2003-07-16 Thread pcg
On Wed, Jul 16, 2003 at 04:28:18PM +0100, Adam D. Moss [EMAIL PROTECTED] wrote:
 Technically I don't know if that's true.  From my ar man page:
GNU ar can maintain archives whose members have  names  of
any  length; however, depending on how ar is configured on
your system, a limit on member-name length may be  imposed
(for  compatibility  with  archive formats maintained with
other tools).  If it exists, the limit is often 15 charac-
ters  (typical  of formats related to a.out) or 16 charac-
ters (typical of formats related to coff).
 
 But, that is of no consequence -- we wouldn't need to keep

The archive formats that the ar manpage above refers to are what mortla
people call object files. Since ar is part of binutils it tries to be
compatible to other object formats which often have severe limitations.

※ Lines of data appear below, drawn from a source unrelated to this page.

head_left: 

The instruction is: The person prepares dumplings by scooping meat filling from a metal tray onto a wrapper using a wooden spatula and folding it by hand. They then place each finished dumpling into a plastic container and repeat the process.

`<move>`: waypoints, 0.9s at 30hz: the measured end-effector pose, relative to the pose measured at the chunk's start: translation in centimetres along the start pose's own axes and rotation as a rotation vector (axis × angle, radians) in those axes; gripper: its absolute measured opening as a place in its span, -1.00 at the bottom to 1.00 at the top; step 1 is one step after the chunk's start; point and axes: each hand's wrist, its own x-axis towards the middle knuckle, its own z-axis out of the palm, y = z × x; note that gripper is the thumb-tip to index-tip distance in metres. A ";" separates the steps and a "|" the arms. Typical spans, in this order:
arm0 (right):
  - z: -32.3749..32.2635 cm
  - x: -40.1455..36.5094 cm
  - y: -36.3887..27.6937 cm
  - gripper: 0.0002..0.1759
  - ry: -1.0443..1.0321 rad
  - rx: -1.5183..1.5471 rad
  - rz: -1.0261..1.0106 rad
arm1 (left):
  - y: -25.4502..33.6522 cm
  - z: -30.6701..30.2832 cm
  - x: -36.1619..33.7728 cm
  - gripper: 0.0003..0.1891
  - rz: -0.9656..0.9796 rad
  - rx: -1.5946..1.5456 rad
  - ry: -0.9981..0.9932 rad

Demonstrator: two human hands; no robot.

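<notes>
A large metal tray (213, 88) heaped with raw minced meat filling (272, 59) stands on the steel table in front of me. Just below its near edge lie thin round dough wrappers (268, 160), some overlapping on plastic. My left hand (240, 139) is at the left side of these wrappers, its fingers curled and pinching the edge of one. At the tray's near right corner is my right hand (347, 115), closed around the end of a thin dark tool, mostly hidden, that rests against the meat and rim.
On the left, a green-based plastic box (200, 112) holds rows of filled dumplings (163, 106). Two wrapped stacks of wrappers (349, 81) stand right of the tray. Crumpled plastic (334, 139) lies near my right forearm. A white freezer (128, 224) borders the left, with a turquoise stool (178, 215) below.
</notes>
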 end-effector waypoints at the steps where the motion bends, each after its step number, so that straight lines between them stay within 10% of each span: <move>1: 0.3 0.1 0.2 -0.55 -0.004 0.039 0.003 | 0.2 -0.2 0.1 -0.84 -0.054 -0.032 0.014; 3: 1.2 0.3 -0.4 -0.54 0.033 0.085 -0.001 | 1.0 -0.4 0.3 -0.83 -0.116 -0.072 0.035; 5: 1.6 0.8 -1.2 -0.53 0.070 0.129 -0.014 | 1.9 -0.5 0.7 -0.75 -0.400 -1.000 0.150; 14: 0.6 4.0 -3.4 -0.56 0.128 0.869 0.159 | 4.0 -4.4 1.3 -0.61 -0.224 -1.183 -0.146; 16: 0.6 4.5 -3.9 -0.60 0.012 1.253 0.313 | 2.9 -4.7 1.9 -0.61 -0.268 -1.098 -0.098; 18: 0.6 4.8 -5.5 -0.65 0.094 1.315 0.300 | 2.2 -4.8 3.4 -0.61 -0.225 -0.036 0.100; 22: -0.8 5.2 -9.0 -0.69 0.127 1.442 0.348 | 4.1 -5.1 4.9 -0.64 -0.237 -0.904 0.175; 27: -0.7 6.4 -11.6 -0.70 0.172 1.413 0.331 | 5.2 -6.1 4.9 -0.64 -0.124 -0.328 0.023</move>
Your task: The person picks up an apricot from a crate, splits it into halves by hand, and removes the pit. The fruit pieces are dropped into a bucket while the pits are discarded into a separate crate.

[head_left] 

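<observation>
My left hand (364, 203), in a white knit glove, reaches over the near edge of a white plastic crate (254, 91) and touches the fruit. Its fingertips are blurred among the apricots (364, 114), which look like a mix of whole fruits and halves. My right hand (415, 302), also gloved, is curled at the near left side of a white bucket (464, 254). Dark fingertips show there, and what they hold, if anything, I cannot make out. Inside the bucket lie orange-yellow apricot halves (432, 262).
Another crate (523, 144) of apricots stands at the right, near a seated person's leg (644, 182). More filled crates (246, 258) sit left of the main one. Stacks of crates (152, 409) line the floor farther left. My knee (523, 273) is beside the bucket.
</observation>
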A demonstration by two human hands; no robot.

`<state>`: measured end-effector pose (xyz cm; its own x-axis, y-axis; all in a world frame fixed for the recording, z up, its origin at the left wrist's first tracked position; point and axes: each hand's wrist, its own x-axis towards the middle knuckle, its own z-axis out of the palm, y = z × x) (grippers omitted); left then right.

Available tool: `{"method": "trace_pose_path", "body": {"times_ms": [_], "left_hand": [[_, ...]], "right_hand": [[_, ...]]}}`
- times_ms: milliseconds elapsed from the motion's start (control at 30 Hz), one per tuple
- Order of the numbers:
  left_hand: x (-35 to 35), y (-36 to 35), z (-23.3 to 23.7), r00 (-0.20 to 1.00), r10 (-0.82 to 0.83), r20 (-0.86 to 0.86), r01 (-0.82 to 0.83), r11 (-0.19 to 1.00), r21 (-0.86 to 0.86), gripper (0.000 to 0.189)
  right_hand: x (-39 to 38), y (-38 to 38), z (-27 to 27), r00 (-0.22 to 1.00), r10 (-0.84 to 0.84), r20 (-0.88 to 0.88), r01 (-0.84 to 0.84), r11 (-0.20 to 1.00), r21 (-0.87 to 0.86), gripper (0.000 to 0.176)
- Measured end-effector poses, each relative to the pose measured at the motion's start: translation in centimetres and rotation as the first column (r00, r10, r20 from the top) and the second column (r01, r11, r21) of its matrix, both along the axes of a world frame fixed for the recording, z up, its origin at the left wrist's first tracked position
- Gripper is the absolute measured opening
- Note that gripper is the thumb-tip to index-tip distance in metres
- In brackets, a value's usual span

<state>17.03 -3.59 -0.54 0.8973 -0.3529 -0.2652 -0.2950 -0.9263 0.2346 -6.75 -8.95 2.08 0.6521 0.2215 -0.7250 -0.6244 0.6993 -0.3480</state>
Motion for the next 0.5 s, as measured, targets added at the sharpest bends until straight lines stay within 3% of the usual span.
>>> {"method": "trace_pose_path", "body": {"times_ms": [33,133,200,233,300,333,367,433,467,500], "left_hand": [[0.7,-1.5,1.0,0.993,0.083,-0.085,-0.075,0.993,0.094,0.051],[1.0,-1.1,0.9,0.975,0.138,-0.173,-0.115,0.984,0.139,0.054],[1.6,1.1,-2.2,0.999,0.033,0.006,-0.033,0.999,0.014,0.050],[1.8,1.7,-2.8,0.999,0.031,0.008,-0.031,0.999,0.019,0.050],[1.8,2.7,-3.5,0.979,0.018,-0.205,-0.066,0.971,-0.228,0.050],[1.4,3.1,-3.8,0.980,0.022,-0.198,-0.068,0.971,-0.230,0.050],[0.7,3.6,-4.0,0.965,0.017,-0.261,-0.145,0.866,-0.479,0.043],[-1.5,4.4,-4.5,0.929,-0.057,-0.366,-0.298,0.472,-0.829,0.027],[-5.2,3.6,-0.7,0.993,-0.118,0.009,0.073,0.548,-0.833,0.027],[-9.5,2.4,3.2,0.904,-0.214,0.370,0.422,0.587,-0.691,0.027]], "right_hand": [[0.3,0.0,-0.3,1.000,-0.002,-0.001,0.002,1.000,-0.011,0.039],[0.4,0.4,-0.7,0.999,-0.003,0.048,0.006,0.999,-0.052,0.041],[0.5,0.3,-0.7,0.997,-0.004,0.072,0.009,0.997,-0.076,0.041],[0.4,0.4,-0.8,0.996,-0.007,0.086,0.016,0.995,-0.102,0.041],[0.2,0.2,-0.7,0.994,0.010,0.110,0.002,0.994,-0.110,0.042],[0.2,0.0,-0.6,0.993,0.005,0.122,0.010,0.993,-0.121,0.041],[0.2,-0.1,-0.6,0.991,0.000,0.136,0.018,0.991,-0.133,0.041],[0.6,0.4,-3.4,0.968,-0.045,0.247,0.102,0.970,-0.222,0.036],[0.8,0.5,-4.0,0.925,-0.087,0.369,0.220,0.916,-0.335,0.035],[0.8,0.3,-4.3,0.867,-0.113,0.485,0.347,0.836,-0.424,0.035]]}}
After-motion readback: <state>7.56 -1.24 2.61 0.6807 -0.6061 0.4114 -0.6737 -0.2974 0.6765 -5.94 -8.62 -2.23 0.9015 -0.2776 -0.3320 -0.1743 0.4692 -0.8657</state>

ar also handles hierarchical structures within ar files, but for
compatibility it doesn't create them.

(and there are common extensions that allow unlimited name lengths, these
are also handled by ar).

 can easily be talking HUGE) temporary intermediate file.  In
 this case something like a ZIP (or okay, equivilently, a compressed
 jar, whatever you want to call it) is a better (and still
 exceedingly standard in its most basic form) choice of
 wrapper for the hierarchy-file-plus-linked-resources.

something like zip is the key. zip won't do, of course, since it's lousy
at compression and also doesn't support random access like we want.  Also,
I think compression at the file level (whole file) is not a good idea
anyway, so we could keep a simple wrapper format (like ar) and implement a
more intelligent block structure within the constituent files.

However, the reason why people propose ar, jar, cpio etc... as formats
is that they cna be handled by users with ease, being well established.

If we would design our own extremely simple wrapper format there would be
no need to work with the compatibility mess existing formats are (all of
them :). If we say that access by other tools than gimp is not important
we could get away with an extremely simple format, say, cat files*, index
at end which could be just offset and length, indexed by number, meta-info
is all handled by an xml sub-file.

The question is simply wether it should be a standard format or not.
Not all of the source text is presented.